The Friend (Elmar Fischer, Germany): 61
[Easily the best 9/11 movie to date, though most of its strengths are only tangentially related to the terrorism angle. In a way, it's a male version of Ghost World, with Enid's bus bound for an Al Qaeda training camp; not nearly as glib or offensive as that sounds, though, and Fischer wisely downplays the more sensationalist aspects of his inherently compelling story, letting his actors create characters rather than symbols. Too clumsy to recommend without reservation -- the flashback structure, in particular, is more hindrance than help -- but also too assured and subtly resonant to ignore.]

Días de Santiago (Josué Méndez, Peru): W/O
[Randomly switching back and forth between b&w and color does not make a banal veteran-stymied-by-civilian-life story more interesting or incisive. I think my favorite bit (in color) was the one where our post-traumatic hero dresses up in his fatigues and plays soldier on a deserted beach. Note to self: Avoid all other films at festival with "Santiago" in the title.]
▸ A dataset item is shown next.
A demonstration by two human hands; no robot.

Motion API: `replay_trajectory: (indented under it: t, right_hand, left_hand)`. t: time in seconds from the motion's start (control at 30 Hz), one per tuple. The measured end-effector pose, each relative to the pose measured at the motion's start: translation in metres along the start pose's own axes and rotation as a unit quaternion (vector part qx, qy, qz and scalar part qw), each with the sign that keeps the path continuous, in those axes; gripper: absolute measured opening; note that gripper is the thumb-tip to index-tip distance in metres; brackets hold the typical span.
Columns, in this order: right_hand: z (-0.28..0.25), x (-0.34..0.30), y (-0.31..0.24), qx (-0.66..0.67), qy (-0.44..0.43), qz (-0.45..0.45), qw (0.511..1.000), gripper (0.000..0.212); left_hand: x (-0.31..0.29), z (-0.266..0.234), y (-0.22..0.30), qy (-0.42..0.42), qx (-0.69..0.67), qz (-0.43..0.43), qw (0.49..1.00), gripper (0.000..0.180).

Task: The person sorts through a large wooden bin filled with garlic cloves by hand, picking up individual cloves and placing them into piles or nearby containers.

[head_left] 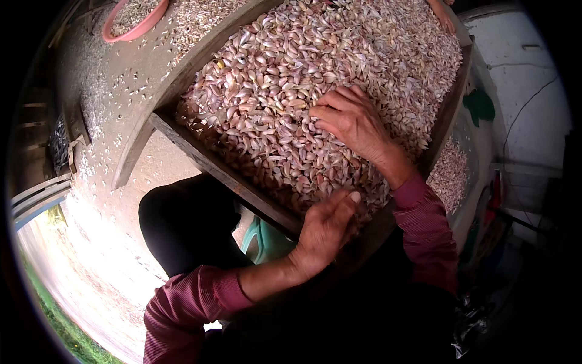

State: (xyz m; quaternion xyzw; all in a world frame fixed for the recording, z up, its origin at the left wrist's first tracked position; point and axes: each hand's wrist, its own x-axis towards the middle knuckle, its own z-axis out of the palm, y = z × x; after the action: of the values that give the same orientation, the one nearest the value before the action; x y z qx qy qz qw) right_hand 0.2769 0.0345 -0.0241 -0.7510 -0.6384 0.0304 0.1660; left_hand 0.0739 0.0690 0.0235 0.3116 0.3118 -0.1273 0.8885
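A wooden tray (pixel 209 165) with raised sides lies tilted before me, heaped with pinkish-white garlic cloves (pixel 273 91). Over the middle of the heap, my right hand (pixel 357 124) is closed, its fingers bent down at the cloves; whatever is between the fingertips is hidden. My left hand (pixel 325 229) rests at the tray's near corner, touching the cloves there. Its thumb lies along curled fingers, which are mostly hidden, so I cannot make out what they hold.
Another person's hand (pixel 444 18) reaches in at the tray's far right corner. A pink basin (pixel 134 30) of cloves stands on the floor at the far left, beside scattered cloves (pixel 194 24). More cloves (pixel 450 176) lie right of the tray. A green plastic object (pixel 267 239) sits below it.
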Motion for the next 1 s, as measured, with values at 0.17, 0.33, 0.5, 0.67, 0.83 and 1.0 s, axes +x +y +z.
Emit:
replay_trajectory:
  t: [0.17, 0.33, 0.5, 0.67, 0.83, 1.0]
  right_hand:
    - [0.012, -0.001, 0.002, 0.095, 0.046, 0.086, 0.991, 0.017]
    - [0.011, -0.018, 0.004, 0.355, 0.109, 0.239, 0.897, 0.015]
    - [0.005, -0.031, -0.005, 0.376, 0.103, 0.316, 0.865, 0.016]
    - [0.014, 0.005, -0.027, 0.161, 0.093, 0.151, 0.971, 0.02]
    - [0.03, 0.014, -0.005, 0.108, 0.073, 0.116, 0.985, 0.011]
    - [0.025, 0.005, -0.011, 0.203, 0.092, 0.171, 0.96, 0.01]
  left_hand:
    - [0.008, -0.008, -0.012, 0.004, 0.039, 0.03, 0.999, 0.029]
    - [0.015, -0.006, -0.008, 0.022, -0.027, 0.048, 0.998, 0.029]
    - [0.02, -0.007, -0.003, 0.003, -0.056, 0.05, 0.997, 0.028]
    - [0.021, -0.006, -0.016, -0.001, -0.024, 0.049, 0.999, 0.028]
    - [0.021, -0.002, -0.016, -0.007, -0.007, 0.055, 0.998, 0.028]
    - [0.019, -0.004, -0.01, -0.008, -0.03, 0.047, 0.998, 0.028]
Haute tension (Alexandre Aja, France): 46
[Dutch subtitles again, but I have no qualms about giving a rating this time since (a) I understand French well enough to follow stuff like "Dormez bien" and "Qu'est-ce que vous avez regarder, Jimmy?" and (b) 90% of the movie is dialogue-free in any case. On the other hand, I do have qualms about assigning it this particular rating, since what we have here is a perfectly solid slasher flick -- nicely atmospheric, occasionally witty, constantly gripping, properly gruesome -- that winds up hamstrung by the single most retarded plot twist of all time. All through the movie I kept thinking "Why did the folks at TIFF not dig this?" and then it ended and I was all: Oh. Imagine a terrific rollercoaster ride that ends with the car pulling into the station and a bucket of pig vomit being dumped onto your head. Did you have a good time? You see my dilemma.]

Fri 30

[NOTE: I'm pretty much blowing off movies today -- my final day in town -- in favor of museums and sightseeing. This is the last entry, thanks for reading, until Cannes, etc.]
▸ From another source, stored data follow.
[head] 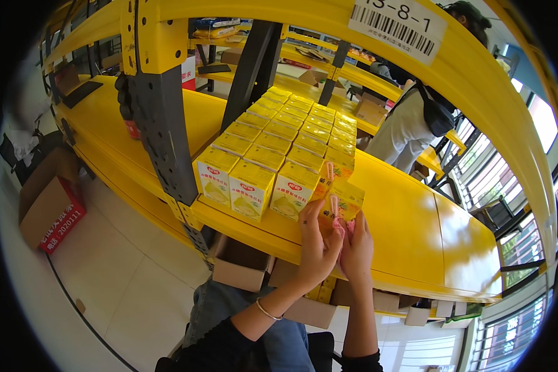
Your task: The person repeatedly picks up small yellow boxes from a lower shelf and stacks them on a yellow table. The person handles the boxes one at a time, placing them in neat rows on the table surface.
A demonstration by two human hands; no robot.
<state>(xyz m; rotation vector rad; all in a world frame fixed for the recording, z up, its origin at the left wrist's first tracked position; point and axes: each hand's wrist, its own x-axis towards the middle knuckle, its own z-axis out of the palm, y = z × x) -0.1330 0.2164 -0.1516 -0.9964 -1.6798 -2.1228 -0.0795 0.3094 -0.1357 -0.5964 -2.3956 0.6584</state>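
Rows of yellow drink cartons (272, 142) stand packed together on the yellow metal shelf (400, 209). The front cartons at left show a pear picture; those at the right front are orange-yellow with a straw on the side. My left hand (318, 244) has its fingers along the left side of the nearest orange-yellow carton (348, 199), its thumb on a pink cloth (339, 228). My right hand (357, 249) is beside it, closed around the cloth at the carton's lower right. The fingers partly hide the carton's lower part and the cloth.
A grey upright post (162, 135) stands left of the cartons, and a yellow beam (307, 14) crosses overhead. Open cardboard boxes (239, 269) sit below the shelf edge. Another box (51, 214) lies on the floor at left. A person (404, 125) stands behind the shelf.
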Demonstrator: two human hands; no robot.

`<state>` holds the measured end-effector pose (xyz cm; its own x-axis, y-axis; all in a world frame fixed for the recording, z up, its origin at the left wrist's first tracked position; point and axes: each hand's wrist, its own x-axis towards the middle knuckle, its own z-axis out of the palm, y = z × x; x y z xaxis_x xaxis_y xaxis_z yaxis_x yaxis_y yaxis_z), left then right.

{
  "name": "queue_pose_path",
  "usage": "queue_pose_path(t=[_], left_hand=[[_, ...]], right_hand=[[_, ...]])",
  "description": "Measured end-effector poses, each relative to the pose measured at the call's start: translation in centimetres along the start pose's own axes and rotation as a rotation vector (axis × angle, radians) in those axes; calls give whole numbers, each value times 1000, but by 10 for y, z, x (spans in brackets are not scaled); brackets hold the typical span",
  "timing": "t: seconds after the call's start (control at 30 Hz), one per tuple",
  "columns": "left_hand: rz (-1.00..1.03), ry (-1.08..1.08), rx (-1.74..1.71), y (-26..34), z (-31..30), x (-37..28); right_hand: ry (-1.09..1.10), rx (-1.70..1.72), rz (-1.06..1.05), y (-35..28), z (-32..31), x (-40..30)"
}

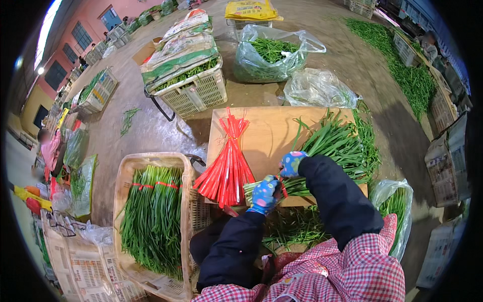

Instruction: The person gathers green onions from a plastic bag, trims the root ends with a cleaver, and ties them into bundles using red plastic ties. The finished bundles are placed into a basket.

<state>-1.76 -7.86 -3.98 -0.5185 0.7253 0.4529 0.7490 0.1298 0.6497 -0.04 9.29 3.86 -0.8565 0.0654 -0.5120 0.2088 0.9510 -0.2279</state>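
Observation:
My left hand [265, 194], in a blue patterned glove, grips a bundle of green chives [296, 187] near its pale cut ends. A red tie [283, 187] goes around this bundle just right of that hand. The curled fingers of my right hand [293, 164] meet at the top of the tie; their tips are partly hidden. Loose chives [334, 145] lie on the right of the wooden board [264, 128]. Left of my hands, a fanned sheaf of red ties [231, 166] is bound at its middle.
A plastic crate [151, 158] at left holds chive bundles with red ties [151, 219]. Beyond the board are a covered crate [192, 94], a clear bag of greens [271, 60] and a crumpled plastic bag [319, 88]. Another bag of chives [394, 211] stands by my right side.

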Motion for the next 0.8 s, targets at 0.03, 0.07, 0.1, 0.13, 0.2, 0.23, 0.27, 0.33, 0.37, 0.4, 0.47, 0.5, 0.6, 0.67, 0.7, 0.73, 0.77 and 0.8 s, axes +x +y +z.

Dandelion (Mark Milgard, USA): W/O
[Let's see, how can we stack the deck against our sensitive young protagonist, who looks like he just wandered out of Elephant High and is first seen delicately putting the barrel of a pistol into his mouth? First, we'll saddle him with an overbearing, disapproving father; a passive, pill-popping mother; and a crazy uncle who fears that the boy will be killed fighting in Vietnam. (The film is set in the present.) Then we'll show him perform a mercy killing on a wounded bird. Then his asshole dad will allow him to take the fall for the old man's hit-and-run, because presumably a two-year juvie term means nothing compared to pop's campaign council. "TWO YEARS LATER," read the intertitle, and I had to disagree. It had already felt like at least five.]